WORK REQUEST: Copy out each line of the material below that holds the string "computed".

SOURCE INFORMATION:
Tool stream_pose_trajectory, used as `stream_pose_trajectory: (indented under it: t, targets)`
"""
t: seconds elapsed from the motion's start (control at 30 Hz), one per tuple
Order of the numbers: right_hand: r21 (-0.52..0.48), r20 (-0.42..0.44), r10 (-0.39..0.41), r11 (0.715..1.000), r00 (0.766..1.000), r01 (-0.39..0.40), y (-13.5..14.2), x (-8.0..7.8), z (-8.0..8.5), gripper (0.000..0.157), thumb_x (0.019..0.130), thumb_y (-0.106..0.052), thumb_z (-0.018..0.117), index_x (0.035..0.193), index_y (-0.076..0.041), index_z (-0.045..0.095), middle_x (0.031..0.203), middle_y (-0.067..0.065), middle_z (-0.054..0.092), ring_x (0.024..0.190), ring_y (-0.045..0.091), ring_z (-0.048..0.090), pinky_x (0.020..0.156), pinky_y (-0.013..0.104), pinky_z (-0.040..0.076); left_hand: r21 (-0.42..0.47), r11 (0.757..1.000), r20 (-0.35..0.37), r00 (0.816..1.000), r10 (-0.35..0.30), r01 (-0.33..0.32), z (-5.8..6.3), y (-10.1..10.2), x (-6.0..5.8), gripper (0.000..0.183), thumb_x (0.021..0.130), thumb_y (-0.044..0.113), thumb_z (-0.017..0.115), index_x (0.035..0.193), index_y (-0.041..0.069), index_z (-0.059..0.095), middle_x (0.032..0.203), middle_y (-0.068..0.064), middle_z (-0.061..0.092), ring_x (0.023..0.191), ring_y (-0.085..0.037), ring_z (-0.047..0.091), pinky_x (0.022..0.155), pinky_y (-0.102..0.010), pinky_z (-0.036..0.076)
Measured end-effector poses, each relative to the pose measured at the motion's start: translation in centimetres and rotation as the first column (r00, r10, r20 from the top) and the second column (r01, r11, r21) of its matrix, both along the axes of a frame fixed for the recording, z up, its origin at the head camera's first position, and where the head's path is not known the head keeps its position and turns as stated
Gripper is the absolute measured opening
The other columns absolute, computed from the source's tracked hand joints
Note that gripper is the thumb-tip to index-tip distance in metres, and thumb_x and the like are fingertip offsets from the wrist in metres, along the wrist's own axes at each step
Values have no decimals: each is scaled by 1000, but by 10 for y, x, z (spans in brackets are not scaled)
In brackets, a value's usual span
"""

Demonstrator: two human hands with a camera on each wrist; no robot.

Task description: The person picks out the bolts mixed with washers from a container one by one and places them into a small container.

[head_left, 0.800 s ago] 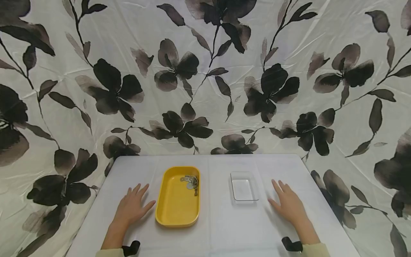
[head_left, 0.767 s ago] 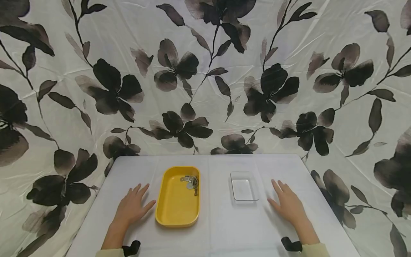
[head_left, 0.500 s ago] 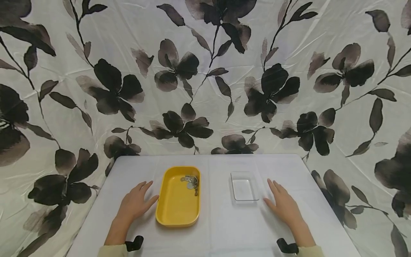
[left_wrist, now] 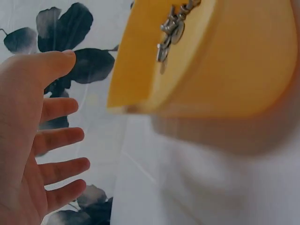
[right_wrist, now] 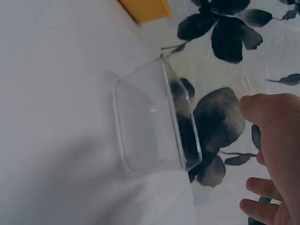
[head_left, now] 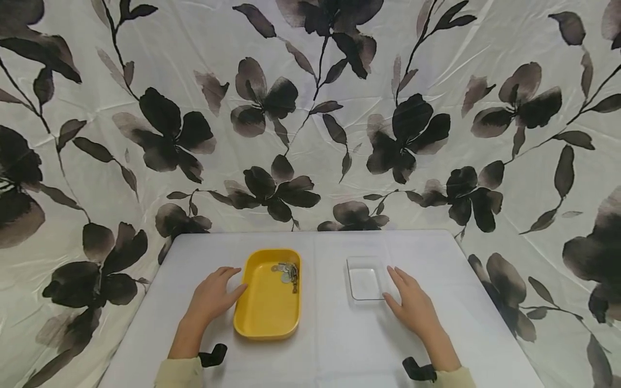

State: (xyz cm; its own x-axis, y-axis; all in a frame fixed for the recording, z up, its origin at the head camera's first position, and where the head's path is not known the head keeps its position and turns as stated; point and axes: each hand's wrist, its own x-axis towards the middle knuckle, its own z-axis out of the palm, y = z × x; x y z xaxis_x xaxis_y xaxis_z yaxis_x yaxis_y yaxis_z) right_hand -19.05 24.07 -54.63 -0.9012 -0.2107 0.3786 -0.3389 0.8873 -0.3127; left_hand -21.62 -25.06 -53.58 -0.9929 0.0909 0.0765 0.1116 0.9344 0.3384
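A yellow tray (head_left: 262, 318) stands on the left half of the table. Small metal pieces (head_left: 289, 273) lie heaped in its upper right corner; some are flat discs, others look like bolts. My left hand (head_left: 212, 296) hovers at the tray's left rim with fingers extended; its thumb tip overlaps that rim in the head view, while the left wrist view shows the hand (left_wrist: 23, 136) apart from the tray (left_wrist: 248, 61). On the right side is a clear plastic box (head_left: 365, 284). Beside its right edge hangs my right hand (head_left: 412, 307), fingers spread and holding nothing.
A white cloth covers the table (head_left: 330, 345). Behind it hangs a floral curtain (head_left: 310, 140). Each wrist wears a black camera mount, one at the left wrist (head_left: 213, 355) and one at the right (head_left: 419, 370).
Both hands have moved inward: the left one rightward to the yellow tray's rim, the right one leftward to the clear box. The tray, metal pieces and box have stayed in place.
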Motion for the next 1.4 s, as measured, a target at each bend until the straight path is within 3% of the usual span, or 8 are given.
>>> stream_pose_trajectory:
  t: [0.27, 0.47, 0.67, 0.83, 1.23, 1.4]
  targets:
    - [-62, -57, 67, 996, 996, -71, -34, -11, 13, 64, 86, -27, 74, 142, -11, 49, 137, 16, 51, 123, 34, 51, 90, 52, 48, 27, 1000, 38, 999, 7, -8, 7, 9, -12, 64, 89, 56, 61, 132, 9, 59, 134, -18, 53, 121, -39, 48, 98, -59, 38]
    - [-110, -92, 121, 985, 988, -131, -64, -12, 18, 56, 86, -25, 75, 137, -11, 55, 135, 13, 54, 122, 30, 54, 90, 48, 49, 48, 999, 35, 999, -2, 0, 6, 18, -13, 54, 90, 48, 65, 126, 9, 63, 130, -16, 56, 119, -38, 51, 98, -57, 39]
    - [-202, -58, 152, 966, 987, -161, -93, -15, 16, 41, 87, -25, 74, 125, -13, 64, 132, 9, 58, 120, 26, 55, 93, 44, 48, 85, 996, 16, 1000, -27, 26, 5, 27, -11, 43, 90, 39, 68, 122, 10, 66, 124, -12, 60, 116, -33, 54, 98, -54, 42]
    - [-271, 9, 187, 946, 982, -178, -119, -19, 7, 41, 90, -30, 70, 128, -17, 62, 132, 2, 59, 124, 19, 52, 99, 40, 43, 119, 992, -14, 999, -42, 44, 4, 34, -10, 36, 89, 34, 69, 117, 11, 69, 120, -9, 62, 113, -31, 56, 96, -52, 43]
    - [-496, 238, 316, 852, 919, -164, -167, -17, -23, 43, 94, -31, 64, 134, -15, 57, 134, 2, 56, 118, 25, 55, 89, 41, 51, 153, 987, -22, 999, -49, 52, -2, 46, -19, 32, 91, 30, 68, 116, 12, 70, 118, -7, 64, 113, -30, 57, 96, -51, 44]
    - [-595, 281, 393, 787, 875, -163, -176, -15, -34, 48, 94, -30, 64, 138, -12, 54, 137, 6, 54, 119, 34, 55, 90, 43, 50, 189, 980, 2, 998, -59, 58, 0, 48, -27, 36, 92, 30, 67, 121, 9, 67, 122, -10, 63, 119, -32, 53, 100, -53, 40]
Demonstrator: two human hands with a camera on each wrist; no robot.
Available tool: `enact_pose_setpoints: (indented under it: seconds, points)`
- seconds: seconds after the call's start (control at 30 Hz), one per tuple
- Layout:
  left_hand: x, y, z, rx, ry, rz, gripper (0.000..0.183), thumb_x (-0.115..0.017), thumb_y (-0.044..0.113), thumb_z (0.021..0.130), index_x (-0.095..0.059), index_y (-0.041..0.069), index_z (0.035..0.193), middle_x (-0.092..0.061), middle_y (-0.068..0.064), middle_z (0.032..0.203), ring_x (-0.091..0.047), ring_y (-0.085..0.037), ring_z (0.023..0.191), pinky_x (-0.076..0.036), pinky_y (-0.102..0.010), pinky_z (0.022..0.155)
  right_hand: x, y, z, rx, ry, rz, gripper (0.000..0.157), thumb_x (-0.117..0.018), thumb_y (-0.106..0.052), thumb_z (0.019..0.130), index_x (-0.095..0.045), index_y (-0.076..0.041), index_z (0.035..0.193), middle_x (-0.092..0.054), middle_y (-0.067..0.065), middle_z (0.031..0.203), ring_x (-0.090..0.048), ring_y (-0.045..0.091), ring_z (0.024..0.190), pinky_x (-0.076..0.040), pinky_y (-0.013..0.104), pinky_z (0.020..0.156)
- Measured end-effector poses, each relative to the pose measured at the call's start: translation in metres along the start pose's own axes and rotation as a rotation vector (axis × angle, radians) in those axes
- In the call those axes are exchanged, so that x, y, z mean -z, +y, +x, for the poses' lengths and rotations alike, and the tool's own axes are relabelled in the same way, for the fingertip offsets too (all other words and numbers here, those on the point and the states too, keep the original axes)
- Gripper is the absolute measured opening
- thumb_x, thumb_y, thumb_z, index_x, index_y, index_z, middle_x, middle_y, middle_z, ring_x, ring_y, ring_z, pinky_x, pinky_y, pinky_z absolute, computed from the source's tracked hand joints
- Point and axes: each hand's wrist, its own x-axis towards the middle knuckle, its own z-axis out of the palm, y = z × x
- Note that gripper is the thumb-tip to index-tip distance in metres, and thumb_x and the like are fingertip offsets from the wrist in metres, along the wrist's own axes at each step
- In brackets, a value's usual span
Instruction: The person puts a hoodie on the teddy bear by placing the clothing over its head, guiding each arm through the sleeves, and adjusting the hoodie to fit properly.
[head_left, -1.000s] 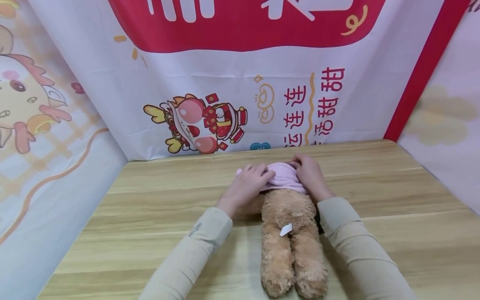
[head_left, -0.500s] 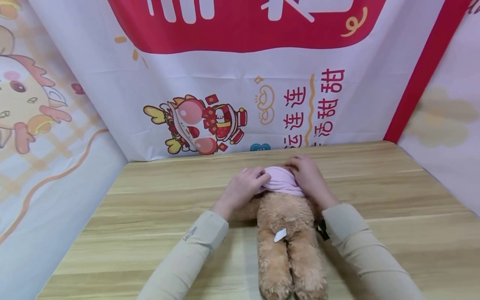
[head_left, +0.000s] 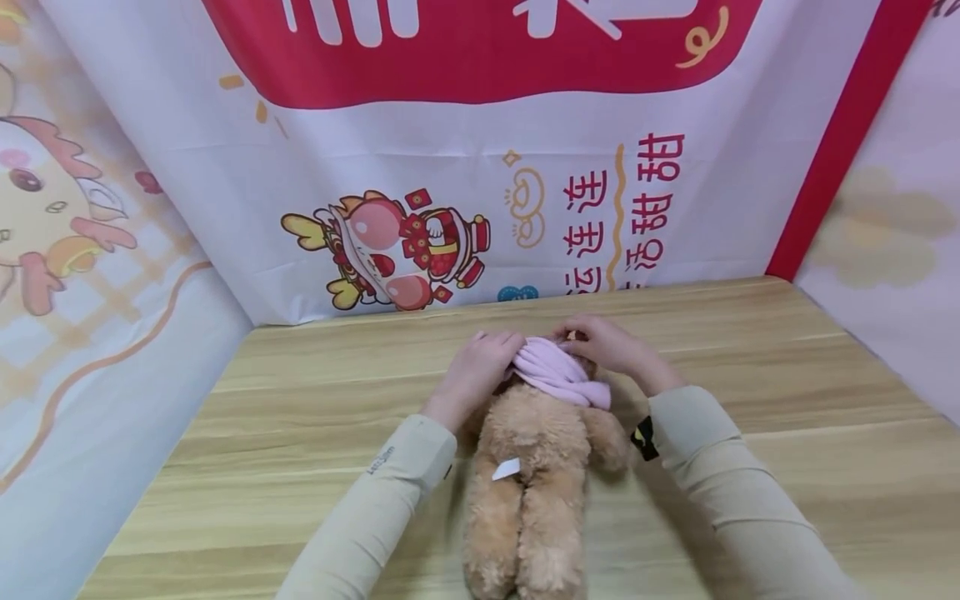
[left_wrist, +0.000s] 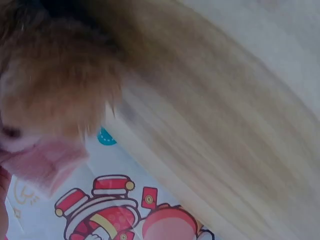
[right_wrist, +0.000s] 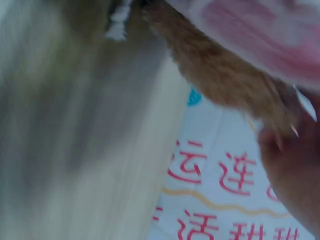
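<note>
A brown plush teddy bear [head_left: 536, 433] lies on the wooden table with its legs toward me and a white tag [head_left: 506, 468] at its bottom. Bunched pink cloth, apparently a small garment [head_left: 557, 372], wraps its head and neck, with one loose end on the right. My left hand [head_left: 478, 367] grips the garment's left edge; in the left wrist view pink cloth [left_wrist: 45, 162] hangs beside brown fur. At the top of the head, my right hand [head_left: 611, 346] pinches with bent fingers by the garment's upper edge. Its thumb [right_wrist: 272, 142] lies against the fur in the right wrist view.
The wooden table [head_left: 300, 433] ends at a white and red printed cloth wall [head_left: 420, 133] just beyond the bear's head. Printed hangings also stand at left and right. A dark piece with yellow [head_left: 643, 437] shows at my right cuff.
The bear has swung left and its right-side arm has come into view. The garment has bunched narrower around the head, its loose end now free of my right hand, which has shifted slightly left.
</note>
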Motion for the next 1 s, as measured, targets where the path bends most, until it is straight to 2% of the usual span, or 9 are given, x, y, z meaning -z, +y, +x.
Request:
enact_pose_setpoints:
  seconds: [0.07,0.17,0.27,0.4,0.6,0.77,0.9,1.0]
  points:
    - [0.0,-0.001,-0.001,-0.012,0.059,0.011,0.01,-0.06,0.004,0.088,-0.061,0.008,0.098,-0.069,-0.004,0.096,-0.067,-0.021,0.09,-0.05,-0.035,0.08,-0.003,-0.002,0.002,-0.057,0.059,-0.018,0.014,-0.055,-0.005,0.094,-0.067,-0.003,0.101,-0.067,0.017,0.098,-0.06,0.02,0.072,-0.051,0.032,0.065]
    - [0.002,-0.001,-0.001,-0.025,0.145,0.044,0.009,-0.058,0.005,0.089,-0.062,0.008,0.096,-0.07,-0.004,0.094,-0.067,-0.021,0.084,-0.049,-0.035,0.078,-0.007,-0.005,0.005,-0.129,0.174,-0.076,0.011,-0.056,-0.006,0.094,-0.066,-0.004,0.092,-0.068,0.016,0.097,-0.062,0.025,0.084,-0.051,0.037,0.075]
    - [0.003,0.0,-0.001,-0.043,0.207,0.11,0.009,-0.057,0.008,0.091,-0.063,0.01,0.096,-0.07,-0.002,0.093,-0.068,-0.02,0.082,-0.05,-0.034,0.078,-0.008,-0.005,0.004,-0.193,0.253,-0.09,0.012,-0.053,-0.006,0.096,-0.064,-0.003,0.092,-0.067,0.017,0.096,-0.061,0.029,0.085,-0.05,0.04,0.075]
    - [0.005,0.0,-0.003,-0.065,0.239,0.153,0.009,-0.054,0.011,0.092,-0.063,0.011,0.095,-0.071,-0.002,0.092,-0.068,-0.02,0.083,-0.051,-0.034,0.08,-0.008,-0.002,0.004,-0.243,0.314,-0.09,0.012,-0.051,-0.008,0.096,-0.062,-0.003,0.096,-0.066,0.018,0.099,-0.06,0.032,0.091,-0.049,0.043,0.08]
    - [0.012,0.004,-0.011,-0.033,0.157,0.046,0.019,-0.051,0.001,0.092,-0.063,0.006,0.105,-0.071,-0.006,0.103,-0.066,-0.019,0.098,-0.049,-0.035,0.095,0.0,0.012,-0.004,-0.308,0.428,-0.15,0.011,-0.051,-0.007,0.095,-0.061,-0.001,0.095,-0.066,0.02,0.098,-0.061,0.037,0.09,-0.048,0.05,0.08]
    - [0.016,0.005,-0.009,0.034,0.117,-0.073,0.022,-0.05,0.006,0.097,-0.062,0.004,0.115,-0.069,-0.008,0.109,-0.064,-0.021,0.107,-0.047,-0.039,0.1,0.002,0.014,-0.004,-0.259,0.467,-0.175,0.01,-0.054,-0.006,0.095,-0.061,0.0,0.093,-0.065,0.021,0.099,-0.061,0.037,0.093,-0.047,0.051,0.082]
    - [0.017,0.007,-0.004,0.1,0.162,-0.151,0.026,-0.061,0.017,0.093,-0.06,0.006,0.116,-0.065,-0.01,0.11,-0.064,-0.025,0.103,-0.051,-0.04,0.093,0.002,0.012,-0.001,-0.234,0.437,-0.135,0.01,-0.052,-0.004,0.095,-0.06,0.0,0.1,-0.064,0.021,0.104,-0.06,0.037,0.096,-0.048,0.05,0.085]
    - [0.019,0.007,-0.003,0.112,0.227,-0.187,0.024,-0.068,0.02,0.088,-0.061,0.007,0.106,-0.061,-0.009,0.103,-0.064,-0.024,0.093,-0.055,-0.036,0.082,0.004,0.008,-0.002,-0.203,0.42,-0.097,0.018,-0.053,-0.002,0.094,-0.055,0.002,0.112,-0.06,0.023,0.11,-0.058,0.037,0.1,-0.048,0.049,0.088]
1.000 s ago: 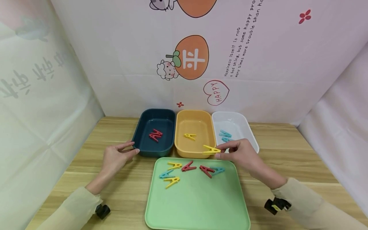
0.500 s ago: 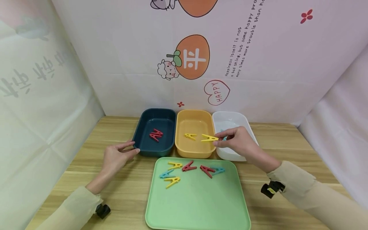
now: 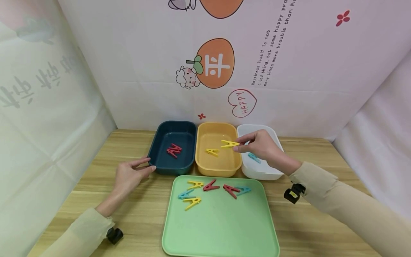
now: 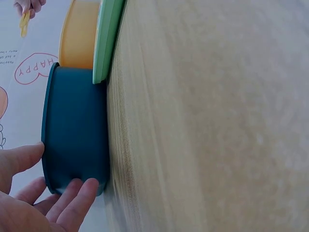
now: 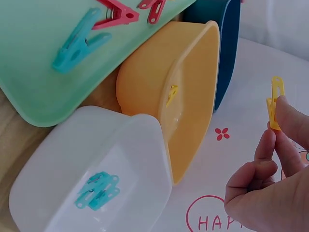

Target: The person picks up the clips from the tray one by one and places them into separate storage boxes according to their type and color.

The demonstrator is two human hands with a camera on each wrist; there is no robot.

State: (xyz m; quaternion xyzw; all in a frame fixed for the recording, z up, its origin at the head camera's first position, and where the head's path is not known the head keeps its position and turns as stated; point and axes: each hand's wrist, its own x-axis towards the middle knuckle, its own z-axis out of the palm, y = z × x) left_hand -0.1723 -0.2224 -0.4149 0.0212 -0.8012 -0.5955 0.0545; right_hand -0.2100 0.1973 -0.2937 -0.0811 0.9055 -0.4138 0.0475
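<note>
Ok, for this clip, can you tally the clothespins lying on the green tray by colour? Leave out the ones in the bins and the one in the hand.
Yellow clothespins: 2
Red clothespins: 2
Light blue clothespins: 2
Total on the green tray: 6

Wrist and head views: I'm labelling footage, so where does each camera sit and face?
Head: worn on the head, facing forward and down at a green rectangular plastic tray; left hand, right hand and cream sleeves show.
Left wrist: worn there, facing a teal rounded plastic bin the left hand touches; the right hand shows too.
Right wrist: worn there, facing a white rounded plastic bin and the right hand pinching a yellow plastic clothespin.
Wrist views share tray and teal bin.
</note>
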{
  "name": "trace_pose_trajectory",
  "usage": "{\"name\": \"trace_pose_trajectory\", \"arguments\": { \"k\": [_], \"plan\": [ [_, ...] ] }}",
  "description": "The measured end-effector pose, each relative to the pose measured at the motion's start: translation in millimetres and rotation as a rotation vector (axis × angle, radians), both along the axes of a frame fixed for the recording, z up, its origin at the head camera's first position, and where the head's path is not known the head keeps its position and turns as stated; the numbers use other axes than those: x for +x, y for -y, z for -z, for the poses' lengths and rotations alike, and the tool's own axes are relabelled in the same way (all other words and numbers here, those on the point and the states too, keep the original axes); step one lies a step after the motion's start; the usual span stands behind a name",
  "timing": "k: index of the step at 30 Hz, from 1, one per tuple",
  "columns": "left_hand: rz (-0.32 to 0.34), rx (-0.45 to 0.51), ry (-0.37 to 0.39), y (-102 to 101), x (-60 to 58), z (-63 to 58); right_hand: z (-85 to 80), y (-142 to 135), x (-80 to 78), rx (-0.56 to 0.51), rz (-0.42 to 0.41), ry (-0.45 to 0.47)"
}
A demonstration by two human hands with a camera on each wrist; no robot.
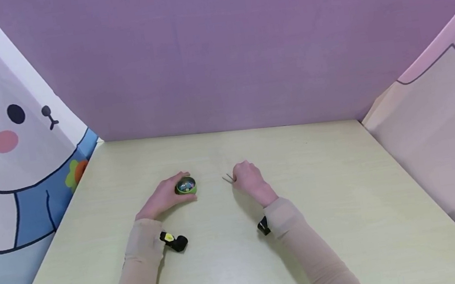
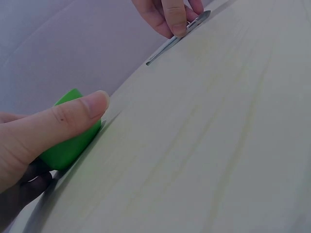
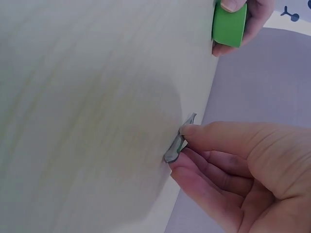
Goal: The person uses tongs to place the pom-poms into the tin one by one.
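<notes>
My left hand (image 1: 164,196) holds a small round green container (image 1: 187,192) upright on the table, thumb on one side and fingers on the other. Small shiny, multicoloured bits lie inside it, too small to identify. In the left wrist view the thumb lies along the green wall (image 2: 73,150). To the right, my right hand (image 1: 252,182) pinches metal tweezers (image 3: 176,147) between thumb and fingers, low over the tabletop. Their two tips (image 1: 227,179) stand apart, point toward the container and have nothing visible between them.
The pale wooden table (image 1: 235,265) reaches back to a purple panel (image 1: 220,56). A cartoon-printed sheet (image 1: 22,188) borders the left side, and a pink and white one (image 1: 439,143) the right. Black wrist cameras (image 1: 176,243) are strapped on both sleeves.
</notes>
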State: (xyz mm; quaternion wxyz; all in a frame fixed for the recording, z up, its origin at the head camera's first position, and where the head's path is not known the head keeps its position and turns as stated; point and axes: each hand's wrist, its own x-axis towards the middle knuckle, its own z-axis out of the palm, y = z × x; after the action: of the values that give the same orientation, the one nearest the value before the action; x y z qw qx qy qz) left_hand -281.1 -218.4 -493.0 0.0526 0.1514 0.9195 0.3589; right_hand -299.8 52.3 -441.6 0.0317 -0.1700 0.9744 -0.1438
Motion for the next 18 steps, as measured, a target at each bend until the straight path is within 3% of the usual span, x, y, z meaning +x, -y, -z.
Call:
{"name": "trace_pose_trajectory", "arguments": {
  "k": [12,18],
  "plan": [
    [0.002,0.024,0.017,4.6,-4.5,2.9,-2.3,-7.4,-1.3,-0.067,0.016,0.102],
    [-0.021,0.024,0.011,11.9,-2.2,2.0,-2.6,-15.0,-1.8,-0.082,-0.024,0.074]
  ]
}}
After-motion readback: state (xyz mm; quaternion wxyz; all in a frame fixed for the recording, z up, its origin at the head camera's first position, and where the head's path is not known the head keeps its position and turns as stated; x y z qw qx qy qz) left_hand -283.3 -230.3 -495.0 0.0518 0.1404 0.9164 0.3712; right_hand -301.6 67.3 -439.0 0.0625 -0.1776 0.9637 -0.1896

SOLUTION FOR THIS TASK:
The other columns absolute, computed from the source's tracked hand joints
- thumb_x, thumb_y, thumb_z, index_x, index_y, index_z, middle_x, middle_y, middle_z, ring_x, ring_y, ring_z, pinky_x, pinky_y, pinky_z absolute, computed from the source's tracked hand joints

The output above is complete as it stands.